Tuesday, July 22, 2008

Weekly Geeks #12

I kind of dropped off the WG radar but I'm back now. This week's challenge is to post a list of books you've read but not reviewed and then ask readers to ask you questions about any of the books and then use those questions in reviews. Sounds fun and there are a few books I haven't reviewed yet, so let's give it a try!

Here are the books:
1. Housekeeping vs The Dirt by Nick Hornby
2. Down the Nile: alone in a fisherman's skiff by Rosemary Mahoney
3. Bobbie Faye's (kinda, sorta, not really) Family Jewels by Toni McGee Causey
4. The Black Sheep by Yvonne Collins and Sandy Rideout
5. Odd Man Out by Sara Ellis
6. Stormbreaker by Anthony Horowitz
7, The Tail of Emily Windsnap by Liz Kessler - now reviewed!
8. The Disreputable History of Frankie Landau-Banks by E. Lockhart - now reviewed!

So, if you're curious about any of those, leave me a comment! I'm off to see what other Geeks haven't reviewed yet..


Bibliolatrist said...

I'm not familiar with any of these books, so please forgive the lame question. How is the history of Frankie Landau-Banks a disreputable one? Did you learn anything from this person's story?

Jennie said...

From what I know, The Tail of Emily Windsnap is about being a mermaid. However, I've only read the back of the book. What else is the book about? Are you interested in reading the sequel? It's also a children's book. Would you recommend it to adult readers?

I haven't read the Disreputable History... yet, but it's on my list. Have you read other works by E. Lockhart? Are you tempted to now seek them out? This is a book marketed to teens. Would adults enjoy it?

Michelle said...

Have you read other books by Nick Hornby? If so, how did Housekeeping vs The Dirt compare to the others? If not, did Housekeeping vs The Dirt make you want to read another one? Why/why not?

Becky said...

What can you tell me about The Disreputable History of Frankie Landau-Banks that would make me move it up in my tbr pile? If you've read E. Lockhart's other books, how does this one compare? Better, worse, bout the same?

Joy Renee said...

Kudos for librarians everywhere! Thank you for your service.
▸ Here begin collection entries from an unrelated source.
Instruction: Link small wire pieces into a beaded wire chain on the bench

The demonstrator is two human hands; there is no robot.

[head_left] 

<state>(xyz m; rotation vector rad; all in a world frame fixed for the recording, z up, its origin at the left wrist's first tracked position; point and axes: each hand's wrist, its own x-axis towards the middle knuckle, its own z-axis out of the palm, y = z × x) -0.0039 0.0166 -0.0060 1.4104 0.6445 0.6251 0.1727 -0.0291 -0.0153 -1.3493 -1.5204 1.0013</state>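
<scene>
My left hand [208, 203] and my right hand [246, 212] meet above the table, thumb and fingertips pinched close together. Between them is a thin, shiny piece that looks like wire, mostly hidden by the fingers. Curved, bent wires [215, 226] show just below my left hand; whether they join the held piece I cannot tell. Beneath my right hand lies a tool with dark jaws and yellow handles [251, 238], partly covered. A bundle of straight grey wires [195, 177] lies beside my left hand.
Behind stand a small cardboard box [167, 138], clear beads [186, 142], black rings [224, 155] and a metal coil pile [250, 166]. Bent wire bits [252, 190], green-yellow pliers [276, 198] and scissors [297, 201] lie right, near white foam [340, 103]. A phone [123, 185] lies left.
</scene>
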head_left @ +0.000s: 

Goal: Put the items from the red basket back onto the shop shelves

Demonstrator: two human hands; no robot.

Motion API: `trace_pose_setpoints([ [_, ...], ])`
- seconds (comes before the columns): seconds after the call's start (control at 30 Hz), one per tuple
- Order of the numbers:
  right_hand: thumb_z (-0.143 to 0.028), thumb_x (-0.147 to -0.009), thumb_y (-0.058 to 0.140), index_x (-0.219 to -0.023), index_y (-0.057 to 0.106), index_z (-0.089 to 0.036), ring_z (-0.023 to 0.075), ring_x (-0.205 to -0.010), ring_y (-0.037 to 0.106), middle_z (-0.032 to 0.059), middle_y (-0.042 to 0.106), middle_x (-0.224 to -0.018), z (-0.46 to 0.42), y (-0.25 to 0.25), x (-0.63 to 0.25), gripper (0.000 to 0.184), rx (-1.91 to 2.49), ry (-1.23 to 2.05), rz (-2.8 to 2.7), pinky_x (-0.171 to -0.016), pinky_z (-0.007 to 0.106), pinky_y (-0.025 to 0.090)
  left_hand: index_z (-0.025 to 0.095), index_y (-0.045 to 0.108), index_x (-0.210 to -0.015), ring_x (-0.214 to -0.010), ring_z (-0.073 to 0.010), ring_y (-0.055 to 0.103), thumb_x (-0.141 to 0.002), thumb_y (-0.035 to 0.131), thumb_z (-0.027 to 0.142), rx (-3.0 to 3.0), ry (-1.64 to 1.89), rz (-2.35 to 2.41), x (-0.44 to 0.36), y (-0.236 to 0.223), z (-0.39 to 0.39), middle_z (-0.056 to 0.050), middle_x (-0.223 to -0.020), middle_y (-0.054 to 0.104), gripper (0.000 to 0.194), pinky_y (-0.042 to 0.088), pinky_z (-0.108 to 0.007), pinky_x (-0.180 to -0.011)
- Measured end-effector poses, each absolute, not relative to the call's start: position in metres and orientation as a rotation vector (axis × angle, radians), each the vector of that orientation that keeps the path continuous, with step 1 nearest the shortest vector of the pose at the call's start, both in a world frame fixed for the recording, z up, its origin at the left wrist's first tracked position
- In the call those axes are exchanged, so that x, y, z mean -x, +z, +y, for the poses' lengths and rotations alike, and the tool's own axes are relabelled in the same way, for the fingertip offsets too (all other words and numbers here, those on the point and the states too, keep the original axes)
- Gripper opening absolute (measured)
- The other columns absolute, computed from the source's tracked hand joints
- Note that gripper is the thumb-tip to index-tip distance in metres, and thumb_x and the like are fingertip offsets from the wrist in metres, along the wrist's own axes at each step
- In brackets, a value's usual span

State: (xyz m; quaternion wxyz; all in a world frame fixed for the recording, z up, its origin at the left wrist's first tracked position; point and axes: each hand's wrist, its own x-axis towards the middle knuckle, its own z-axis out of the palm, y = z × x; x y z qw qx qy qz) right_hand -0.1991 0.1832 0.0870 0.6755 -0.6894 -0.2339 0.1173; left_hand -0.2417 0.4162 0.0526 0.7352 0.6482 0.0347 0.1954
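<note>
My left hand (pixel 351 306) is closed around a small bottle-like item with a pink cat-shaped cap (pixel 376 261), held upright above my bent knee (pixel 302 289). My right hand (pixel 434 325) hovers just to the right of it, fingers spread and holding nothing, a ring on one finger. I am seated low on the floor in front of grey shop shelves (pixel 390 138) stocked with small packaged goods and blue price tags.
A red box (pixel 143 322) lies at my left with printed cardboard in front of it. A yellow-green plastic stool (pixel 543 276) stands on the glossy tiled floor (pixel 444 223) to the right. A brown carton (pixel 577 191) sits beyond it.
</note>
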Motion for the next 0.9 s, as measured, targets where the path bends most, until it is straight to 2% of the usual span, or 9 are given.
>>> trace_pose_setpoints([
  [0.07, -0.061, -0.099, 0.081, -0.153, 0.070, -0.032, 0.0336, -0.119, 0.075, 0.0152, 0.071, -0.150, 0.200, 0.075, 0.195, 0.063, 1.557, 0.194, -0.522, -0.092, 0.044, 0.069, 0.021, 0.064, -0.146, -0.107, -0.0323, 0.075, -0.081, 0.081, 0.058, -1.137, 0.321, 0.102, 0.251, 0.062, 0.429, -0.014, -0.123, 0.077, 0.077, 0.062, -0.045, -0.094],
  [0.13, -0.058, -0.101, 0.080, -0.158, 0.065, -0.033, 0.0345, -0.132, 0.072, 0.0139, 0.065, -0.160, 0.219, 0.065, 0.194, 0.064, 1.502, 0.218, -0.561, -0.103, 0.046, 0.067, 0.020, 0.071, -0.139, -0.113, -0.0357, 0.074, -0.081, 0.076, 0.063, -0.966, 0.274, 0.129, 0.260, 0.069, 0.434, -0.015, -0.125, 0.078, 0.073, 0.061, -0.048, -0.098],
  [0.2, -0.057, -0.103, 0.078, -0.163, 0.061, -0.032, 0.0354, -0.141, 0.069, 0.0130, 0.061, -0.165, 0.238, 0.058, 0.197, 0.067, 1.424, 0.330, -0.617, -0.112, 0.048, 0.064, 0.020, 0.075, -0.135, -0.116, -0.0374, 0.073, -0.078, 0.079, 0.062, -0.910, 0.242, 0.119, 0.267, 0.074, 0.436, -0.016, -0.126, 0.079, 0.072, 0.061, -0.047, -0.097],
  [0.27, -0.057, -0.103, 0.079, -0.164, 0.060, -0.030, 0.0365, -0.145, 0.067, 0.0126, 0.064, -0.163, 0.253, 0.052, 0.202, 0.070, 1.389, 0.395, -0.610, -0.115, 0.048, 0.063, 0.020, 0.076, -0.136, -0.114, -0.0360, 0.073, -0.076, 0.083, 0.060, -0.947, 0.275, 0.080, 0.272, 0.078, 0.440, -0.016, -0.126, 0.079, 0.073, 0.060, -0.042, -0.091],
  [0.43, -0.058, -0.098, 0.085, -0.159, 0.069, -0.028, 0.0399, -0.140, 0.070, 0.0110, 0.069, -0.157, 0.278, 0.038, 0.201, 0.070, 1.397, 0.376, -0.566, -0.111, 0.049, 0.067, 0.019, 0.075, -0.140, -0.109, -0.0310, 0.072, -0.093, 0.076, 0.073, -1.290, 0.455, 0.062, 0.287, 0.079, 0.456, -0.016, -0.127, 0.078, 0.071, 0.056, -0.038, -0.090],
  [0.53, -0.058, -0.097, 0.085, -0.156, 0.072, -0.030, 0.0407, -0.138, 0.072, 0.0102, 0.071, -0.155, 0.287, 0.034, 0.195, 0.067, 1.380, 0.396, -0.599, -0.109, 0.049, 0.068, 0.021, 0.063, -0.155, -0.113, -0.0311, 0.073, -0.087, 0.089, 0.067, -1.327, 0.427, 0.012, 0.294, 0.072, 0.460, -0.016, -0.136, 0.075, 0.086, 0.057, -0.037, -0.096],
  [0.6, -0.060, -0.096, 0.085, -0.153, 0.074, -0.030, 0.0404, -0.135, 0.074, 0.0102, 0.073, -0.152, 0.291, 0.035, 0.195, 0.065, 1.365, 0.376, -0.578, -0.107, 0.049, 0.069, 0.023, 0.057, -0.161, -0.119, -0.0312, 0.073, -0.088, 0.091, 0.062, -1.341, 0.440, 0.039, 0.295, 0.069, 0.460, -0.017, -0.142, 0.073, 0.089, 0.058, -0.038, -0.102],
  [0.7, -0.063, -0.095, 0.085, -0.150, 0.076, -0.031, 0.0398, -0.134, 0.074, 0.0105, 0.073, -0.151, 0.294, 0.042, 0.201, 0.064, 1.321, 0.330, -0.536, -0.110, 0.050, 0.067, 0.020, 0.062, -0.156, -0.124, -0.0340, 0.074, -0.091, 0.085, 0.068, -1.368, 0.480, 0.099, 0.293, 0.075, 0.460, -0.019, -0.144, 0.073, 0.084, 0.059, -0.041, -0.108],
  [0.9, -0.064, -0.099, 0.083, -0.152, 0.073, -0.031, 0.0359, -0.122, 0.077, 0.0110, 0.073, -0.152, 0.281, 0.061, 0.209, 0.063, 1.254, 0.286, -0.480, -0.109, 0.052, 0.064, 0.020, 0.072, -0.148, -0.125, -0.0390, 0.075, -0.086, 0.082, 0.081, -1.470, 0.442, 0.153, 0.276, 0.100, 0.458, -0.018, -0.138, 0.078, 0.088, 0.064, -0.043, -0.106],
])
I'm interested in the technique and art of storytelling itself so anything along that line would interest me. My questions are for any or all of the fiction titles in your list:

How was Point-of-View handled? Was there a single POV character or did it alternate among two or more. Was it always clear whose eyes and mind were filtering?

How was language used to set tone and mood?

Was the prose dense or spare? Were sentences generally simple or complex?

How was metaphor used? Were associations fresh or did they tend toward cliche? Did they add to your understanding of the theme?

What was the central or organizing theme?

How does the title relate to the story? Was it fitting?
BTW I'm hosting a book giveaway this week. Four copies of Still Summer by Jacquelyn Mitchard. Four chances to enter until Saturday 3PM PST.

Melwyk said...

I'm wondering whether the Horowitz book stands out among the many, many others he's produced. What was memorable about it? Would you recommend this one rather than another Horowitz?